ABOUT THIS TASK:
All of the listing below must be repeated word for word. Pictures are the only thing to omit.

>>>

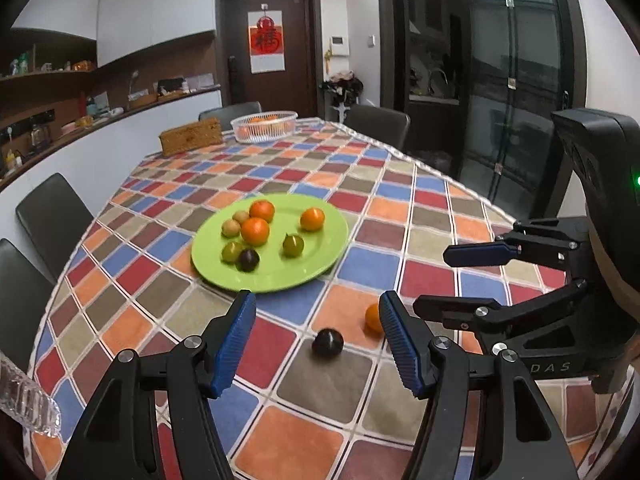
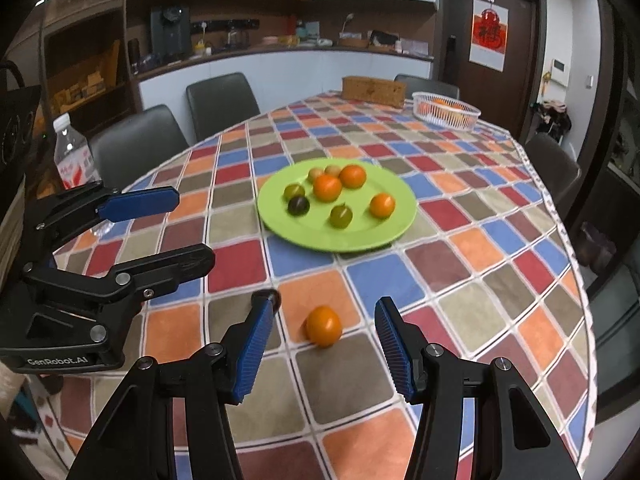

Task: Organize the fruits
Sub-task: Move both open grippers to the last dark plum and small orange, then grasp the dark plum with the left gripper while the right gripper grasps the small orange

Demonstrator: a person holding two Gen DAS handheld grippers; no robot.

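Dark plum between parted left jaws, orange beside

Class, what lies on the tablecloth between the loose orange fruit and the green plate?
Nothing; in the right wrist view, bare checked tablecloth separates the orange fruit from the green plate.

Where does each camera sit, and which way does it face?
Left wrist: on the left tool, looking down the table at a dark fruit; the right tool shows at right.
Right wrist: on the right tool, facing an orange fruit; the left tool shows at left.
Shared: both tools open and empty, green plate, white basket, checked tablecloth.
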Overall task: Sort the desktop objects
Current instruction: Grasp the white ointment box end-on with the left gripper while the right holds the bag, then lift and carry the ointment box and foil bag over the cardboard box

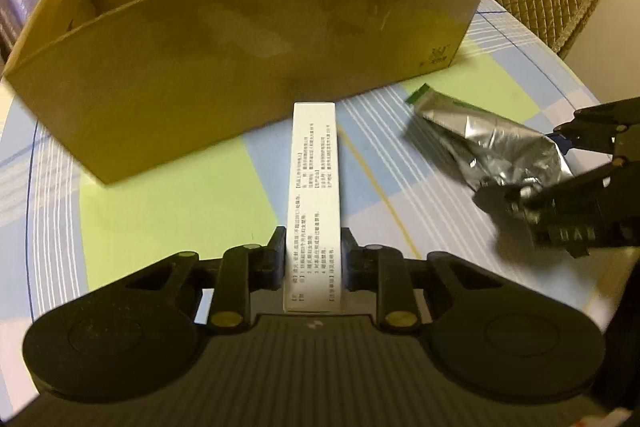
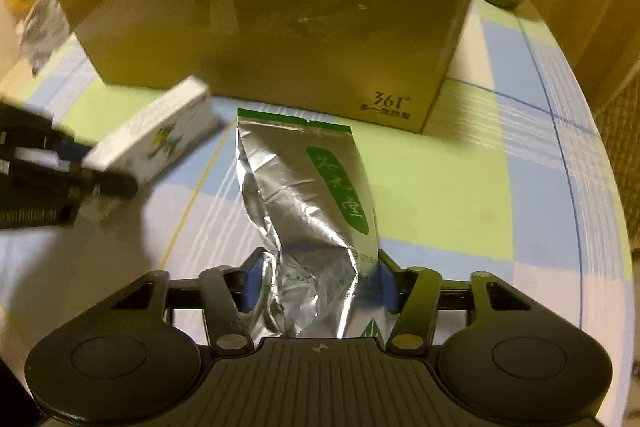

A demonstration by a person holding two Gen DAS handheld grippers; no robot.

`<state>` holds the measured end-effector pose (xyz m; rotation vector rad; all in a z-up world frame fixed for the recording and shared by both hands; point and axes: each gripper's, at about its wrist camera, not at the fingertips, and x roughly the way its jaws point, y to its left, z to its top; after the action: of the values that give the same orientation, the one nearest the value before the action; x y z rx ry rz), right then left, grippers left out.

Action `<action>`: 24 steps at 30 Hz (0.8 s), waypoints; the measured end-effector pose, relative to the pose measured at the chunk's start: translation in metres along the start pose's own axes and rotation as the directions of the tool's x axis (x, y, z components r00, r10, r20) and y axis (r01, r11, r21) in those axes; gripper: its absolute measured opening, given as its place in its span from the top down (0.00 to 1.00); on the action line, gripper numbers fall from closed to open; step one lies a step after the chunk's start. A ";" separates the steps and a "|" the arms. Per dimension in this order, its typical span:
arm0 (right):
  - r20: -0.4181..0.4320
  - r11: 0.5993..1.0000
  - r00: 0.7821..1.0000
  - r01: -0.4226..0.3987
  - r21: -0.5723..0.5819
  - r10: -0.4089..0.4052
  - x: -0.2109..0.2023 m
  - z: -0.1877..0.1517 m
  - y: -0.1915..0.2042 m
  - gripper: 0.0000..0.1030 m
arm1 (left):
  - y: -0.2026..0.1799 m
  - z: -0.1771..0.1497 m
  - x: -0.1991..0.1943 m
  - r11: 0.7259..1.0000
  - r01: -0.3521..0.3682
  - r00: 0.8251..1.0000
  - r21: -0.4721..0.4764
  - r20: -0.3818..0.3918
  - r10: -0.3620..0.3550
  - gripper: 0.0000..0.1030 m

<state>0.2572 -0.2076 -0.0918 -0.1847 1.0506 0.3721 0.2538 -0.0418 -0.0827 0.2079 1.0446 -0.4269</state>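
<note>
Both grippers are full, so the step in hand looks like carrying things to the cardboard box (image 1: 248,39), which fills the top half of both views. The left gripper (image 1: 313,259) is squeezed tight on the near end of a long white carton (image 1: 313,187), which sticks straight out from the bottom middle of the left view toward the box wall. The right gripper (image 2: 316,287) is pinched on the bottom of a crinkly silver pouch (image 2: 304,195) with a green label, standing up in the middle of the right view. Both things seem to be held above the checked tablecloth (image 1: 160,195), in front of the box and not in it yet. The box is open at the top (I can't see much of what is inside). Next, I think each thing must go up over the near wall, then be let go. The pouch is floppy, so it could bend or catch on the edge.
</note>
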 end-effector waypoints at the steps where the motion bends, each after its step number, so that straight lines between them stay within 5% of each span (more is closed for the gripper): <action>1: -0.002 1.000 1.000 -0.008 0.022 0.008 -0.003 -0.003 0.000 0.51 | -0.002 -0.005 -0.004 1.000 -0.003 1.000 -0.003 -0.002 0.002 0.79; 6: -0.008 0.994 0.998 -0.054 0.091 0.055 -0.019 -0.027 0.010 0.51 | -0.014 -0.027 -0.023 1.000 -0.004 1.000 -0.021 0.001 0.004 0.78; 8: 0.002 0.992 0.998 -0.070 0.104 0.070 -0.023 -0.035 0.015 0.50 | -0.016 -0.030 -0.026 1.000 -0.002 1.000 -0.027 0.009 0.003 0.69; 12: 0.043 0.987 0.996 -0.078 0.139 0.073 -0.030 -0.045 0.014 0.38 | -0.018 -0.027 -0.023 1.000 -0.019 1.000 -0.023 0.020 0.020 0.64; 18: 0.037 0.994 0.997 -0.066 0.093 0.062 -0.029 -0.046 0.019 0.26 | -0.017 -0.020 -0.015 0.999 -0.035 0.999 0.008 0.010 0.035 0.63; 24: 0.029 1.000 0.999 -0.022 -0.010 0.023 -0.018 -0.048 0.033 0.26 | -0.012 -0.018 -0.009 1.000 -0.028 1.000 0.007 0.004 0.028 0.64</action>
<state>0.1977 -0.1963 -0.0985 -0.1759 1.0231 0.3993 0.2303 -0.0443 -0.0839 0.2277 1.0351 -0.4053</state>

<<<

SOLVED PROBLEM:
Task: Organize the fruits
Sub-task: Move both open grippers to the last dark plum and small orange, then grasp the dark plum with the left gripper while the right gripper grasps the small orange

Demonstrator: a person holding two Gen DAS handheld grippers; no robot.

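Dark plum between parted left jaws, orange beside

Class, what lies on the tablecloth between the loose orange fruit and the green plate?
Nothing; in the right wrist view, bare checked tablecloth separates the orange fruit from the green plate.

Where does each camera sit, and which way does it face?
Left wrist: on the left tool, looking down the table at a dark fruit; the right tool shows at right.
Right wrist: on the right tool, facing an orange fruit; the left tool shows at left.
Shared: both tools open and empty, green plate, white basket, checked tablecloth.
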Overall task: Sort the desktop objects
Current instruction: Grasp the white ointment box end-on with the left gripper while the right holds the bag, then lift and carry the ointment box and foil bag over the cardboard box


A demonstration by a person holding two Gen DAS handheld grippers; no robot.

`<state>` holds the measured end-effector pose (xyz m; rotation vector rad; all in a z-up world frame fixed for the recording and shared by both hands; point and axes: each gripper's, at about its wrist camera, not at the fingertips, and x roughly the way its jaws point, y to its left, z to its top; after the action: of the values that give the same orientation, the one nearest the value before the action; x y z rx ry rz), right then left, grippers left out.

Action `<action>`: 24 steps at 30 Hz (0.8 s), waypoints; the measured end-effector pose, relative to the pose measured at the chunk's start: translation in metres along the start pose's own axes and rotation as the directions of the tool's x axis (x, y, z components r00, r10, r20) and y axis (r01, r11, r21) in those axes; gripper: its absolute measured opening, given as its place in its span from the top down (0.00 to 1.00); on the action line, gripper numbers fall from closed to open; step one lies a step after the chunk's start. A ";" separates the steps and a "|" the arms. Per dimension in this order, its typical span:
arm0 (right):
  - r20: -0.4181..0.4320
  - r11: 0.5993..1.0000
  - r00: 0.7821..1.0000
  - r01: -0.4226..0.3987
  - r21: -0.5723..0.5819
  - r10: -0.4089..0.4052
  - x: -0.2109..0.2023 m
  - z: -0.1877..0.1517 m
  - y: -0.1915..0.2042 m
  - gripper: 0.0000..0.1030 m
arm1 (left):
  - y: -0.2026..0.1799 m
  - z: -0.1771..0.1497 m
  - x: -0.1991..0.1943 m
  - r11: 0.7259..1.0000
  - r01: -0.3521..0.3682
  - r00: 0.8251..1.0000
  - r21: -0.4721..0.4764
  - r20: -0.3818..0.3918
  - r10: -0.3620..0.3550
  - gripper: 0.0000..0.1030 m

<state>0.2572 -0.2076 -0.0918 -0.1847 1.0506 0.3721 0.2538 -0.0418 -0.0827 0.2079 1.0446 -0.4269</state>
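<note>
Both grippers are full, so the step in hand looks like carrying things to the cardboard box (image 1: 248,39), which fills the top half of both views. The left gripper (image 1: 313,259) is squeezed tight on the near end of a long white carton (image 1: 313,187), which sticks straight out from the bottom middle of the left view toward the box wall. The right gripper (image 2: 316,287) is pinched on the bottom of a crinkly silver pouch (image 2: 304,195) with a green label, standing up in the middle of the right view. Both things seem to be held above the checked tablecloth (image 1: 160,195), in front of the box and not in it yet. The box is open at the top (I can't see much of what is inside). Next, I think each thing must go up over the near wall, then be let go. The pouch is floppy, so it could bend or catch on the edge.
</note>
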 end-effector waypoints at the steps where the motion bends, each after its step number, so that straight lines between them stay within 5% of each span (more is closed for the gripper): <action>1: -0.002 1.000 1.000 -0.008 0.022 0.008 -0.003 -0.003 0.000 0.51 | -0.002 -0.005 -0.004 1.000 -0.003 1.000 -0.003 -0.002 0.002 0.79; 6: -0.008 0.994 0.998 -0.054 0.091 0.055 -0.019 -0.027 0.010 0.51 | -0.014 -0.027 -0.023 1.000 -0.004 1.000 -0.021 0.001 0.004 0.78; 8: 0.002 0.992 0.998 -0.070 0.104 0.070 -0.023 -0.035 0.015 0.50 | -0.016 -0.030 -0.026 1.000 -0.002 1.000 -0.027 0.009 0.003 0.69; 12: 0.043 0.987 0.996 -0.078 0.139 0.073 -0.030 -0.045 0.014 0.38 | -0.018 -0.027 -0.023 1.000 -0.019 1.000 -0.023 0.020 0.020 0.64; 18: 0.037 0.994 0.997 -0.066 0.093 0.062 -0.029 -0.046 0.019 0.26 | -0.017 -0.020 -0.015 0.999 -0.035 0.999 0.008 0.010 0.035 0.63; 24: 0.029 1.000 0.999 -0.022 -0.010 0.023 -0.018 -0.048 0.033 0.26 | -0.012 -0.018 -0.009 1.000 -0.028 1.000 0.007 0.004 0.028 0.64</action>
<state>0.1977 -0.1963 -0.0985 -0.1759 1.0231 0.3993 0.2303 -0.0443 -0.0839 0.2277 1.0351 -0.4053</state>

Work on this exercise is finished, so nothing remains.